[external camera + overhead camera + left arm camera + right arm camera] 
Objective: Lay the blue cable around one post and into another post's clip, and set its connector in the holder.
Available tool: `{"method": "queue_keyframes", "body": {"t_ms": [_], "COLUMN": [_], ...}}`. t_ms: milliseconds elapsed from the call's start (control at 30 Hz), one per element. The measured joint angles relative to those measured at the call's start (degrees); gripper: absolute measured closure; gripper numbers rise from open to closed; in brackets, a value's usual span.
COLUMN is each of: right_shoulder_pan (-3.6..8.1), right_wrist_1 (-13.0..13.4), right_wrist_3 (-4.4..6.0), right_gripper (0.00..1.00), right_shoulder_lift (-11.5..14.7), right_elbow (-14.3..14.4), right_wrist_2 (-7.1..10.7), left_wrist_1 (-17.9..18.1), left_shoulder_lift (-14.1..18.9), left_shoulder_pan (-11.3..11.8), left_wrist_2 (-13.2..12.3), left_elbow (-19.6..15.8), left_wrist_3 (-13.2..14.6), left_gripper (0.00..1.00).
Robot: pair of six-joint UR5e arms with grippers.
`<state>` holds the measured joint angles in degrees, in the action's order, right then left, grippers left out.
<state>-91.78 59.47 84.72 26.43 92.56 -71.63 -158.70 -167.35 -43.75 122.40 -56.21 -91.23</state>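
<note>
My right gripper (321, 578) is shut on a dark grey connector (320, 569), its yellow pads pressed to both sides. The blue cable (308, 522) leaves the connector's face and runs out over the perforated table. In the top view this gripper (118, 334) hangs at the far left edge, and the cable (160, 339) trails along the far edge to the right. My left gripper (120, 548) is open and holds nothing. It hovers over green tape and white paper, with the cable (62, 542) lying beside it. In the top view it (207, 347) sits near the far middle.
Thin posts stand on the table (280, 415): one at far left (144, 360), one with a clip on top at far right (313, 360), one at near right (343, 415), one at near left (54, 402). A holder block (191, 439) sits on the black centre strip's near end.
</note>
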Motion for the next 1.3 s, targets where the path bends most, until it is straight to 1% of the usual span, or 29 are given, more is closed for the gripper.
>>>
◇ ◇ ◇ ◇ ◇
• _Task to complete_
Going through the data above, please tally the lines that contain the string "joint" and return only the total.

• _The completed task_
3